= Simon Festing =

British activist

Simon Festing is Head of Governance and Risk at the Dogs Trust.

==Education==
Festing graduated in 1987 as a Bachelor of Medicine from the London Hospital Medical College. He worked as a medical doctor for three years before leaving medicine in 1990 to study Environmental Technology at Imperial College, graduating with an MSc in 1991.

==Career==
Festing did voluntary work for Greenpeace from 1992 to 1994, before joining Friends of the Earth in 1994, where he was employed as their transport and wildlife campaigner until 1998. He worked as a campaign leader for Help the Aged from 1998–1999, then became Director of Public Dialogue for the Association of Medical Research Charities, an umbrella group representing 100 medical-research charities, a post he held from 2000 until 2004, when he joined the Research Defence Society (RDS).
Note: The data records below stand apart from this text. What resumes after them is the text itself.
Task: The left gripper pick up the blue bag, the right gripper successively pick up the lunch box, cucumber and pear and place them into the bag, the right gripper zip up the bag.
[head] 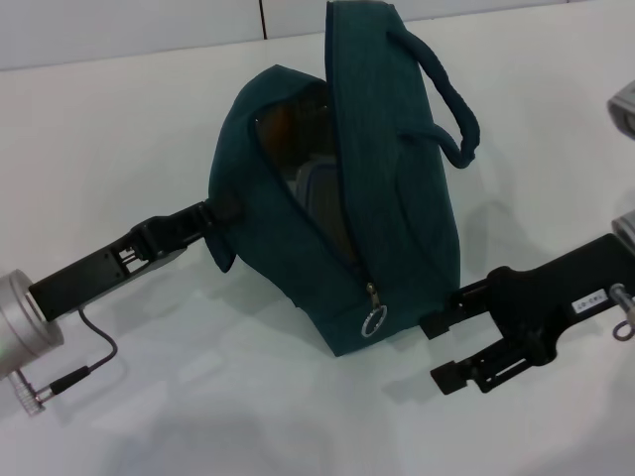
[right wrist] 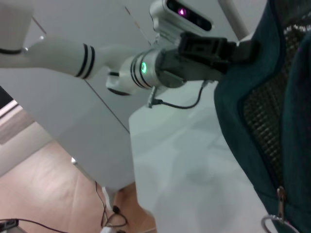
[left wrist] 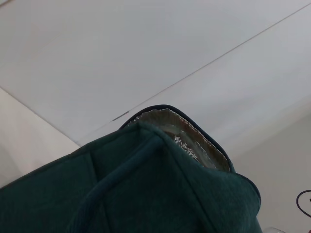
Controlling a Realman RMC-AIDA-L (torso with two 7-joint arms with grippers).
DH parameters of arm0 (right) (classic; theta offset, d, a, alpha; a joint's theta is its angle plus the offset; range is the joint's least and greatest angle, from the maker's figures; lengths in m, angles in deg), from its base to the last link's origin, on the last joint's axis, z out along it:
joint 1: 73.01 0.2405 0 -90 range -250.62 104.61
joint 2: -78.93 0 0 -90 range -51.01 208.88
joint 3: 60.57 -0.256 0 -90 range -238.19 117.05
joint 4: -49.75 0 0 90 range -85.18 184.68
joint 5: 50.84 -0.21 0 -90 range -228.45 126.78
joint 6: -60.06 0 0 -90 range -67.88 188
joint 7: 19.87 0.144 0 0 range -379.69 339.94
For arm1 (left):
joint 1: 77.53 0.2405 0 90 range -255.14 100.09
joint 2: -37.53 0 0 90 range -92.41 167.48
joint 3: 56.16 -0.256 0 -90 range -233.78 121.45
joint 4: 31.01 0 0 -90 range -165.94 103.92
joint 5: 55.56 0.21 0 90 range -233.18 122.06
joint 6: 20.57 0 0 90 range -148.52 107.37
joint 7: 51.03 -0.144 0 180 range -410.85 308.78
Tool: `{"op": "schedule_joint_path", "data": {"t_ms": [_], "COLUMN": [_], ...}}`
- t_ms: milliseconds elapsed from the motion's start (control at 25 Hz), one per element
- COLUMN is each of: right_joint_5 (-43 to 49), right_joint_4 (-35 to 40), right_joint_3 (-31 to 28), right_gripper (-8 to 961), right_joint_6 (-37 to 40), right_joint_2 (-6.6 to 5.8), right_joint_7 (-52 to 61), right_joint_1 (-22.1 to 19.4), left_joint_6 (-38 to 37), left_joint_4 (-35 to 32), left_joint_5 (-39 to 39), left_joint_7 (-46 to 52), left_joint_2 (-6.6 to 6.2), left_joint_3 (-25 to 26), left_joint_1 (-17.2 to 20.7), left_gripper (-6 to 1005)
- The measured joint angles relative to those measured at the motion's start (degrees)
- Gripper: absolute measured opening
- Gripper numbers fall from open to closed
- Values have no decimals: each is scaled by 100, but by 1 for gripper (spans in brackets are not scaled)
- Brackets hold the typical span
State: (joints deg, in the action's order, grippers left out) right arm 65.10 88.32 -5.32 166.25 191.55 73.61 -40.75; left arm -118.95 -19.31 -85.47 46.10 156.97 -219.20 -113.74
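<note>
Gripping: left gripper (head: pixel 210 220) pinches the blue bag (head: pixel 397 258) at its left side flap.
Right gripper (head: pixel 437 352): fingers spread, just beside the bag's lower right (not touching).
Zipper ring (head: pixel 373 322): hanging low; bag mostly unzipped on the white table (head: pixel 119 129), something orange inside.

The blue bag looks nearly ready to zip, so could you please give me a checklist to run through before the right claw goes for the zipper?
1. Left claw holding the blue bag at its side: ok.
2. Bag standing on the table: ok.
3. Zipper ring pull visible at the low end of the opening: ok.
4. Right claw on the pull: not ok; it sits beside the bag's base.
5. Orange-yellow pear inside: ok; lunch box and cucumber: cannot tell.
6. Opening clear of the handle: ok.
</note>
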Motion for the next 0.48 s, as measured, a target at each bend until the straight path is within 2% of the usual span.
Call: {"op": "schedule_joint_path", "data": {"t_ms": [480], "right_joint_5": [13], "right_joint_4": [-2], "right_joint_3": [196], "right_gripper": [782], "right_joint_6": [-748], "right_joint_2": [198], "right_joint_7": [-39], "right_joint_1": [108], "left_joint_6": [31], "left_joint_4": [-10], "left_joint_5": [19], "left_joint_7": [-9], "left_joint_2": [9], "left_joint_3": [0], "left_joint_1": [10], "left_gripper": [86]}}
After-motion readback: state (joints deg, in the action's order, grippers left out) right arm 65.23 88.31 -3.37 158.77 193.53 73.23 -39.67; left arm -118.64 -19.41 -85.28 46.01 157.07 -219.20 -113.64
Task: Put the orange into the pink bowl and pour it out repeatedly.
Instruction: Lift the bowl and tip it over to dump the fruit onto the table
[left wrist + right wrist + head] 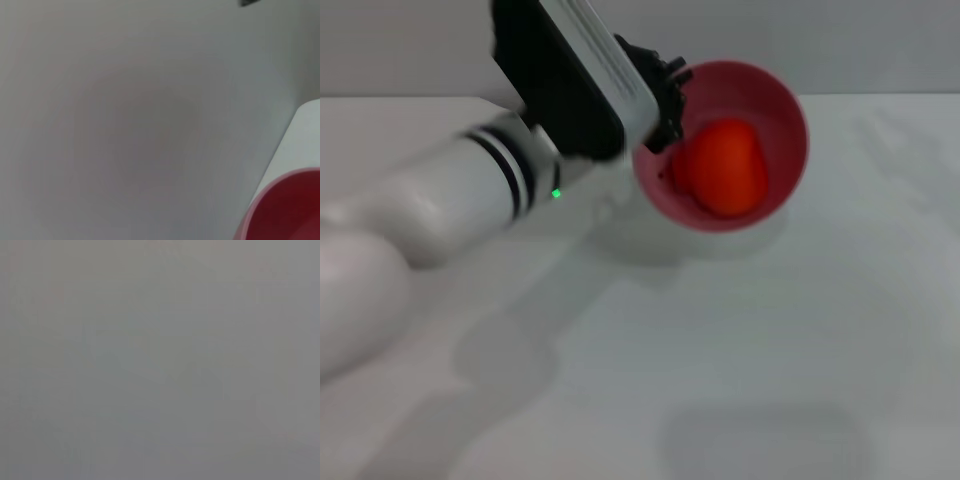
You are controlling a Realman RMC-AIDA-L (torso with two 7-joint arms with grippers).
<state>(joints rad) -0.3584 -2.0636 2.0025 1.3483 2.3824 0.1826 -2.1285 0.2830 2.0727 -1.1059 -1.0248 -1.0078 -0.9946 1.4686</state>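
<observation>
The left gripper is raised above the white table and holds the pink bowl by the rim, its dark fingers clamped on the edge of the bowl nearest the arm. The bowl is tipped steeply on its side, so that its open mouth faces the head camera and slightly downward, with the lower rim hanging just above the table surface and casting a pale shadow beneath. The orange lies inside the bowl, resting against the lower inner wall, on the far side of the rim from the fingers and a little below them; it appears to be still wholly within the bowl, though the picture is blurred there and its edge toward the lip is hard to trace. The left arm's white forearm (with black bands and a small green light) reaches in from the left side of the head view toward the bowl. In the left wrist view only a curved piece of the pink bowl shows at the corner, next to the table edge, with none of the fingers visible. The right gripper is not seen in any view, and the right wrist view shows only a featureless grey field.
</observation>
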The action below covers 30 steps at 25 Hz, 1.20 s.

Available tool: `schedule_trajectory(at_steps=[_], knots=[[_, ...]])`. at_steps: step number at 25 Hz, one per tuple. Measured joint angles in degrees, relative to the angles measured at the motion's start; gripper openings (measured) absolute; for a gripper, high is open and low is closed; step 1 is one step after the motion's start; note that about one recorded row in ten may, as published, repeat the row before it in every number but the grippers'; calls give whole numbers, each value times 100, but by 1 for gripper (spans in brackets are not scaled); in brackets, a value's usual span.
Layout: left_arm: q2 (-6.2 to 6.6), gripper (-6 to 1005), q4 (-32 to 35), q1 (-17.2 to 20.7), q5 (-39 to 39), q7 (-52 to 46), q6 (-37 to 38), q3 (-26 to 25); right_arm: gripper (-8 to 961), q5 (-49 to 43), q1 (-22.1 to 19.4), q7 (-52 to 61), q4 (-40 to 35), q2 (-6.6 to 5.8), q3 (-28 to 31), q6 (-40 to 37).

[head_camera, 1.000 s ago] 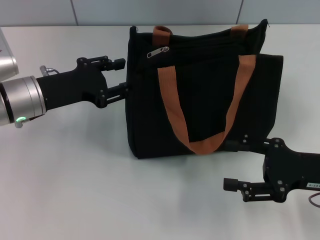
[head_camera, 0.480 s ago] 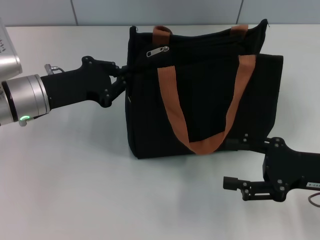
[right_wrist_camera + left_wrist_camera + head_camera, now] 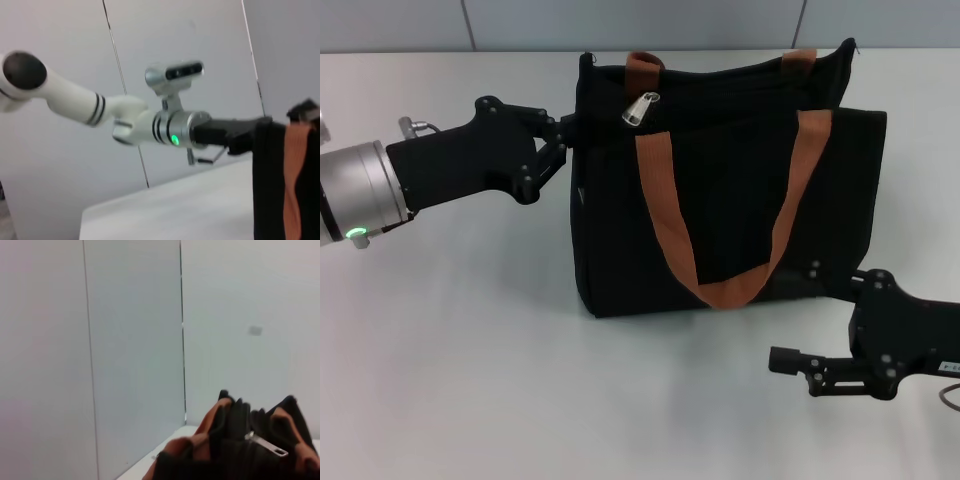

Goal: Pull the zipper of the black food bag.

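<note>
The black food bag (image 3: 740, 200) stands upright on the white table, its two orange-brown straps (image 3: 665, 220) hanging down the front. The silver zipper (image 3: 640, 108) tab hangs at the left end of the top edge. My left gripper (image 3: 572, 130) reaches in from the left and is pinched shut on the bag's top left corner, just left of the tab. In the left wrist view the zipper (image 3: 268, 446) shows among bunched black fabric. My right gripper (image 3: 802, 318) rests open at the bag's lower right corner, holding nothing.
The white table (image 3: 470, 350) stretches around the bag, with a grey wall behind. The right wrist view shows my left arm (image 3: 170, 127) reaching to the bag's edge (image 3: 267, 180).
My left gripper turned, rose to the bag's top left corner and shut on it. The zipper tab tipped from lying flat to hanging. The right gripper barely shifted.
</note>
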Motion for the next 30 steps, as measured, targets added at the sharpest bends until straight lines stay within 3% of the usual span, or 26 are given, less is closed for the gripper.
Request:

He was chief executive of Understanding Animal Research (formerly RDS) from 2004 until June 2011. After this he was Chief Executive af a number of charities and professional bodies, including the Microbiology Society, Chartered Institution for Water and Environmental Management (CIWEM), and the British Healthcare Trades Association.

==Public profile==
In December 2005, Festing appeared on a British reality TV show, The Devil's Challenge, in which he was subjected to procedures used in animal labs, later engaging in an online debate with John Curtin, an animal-rights activist.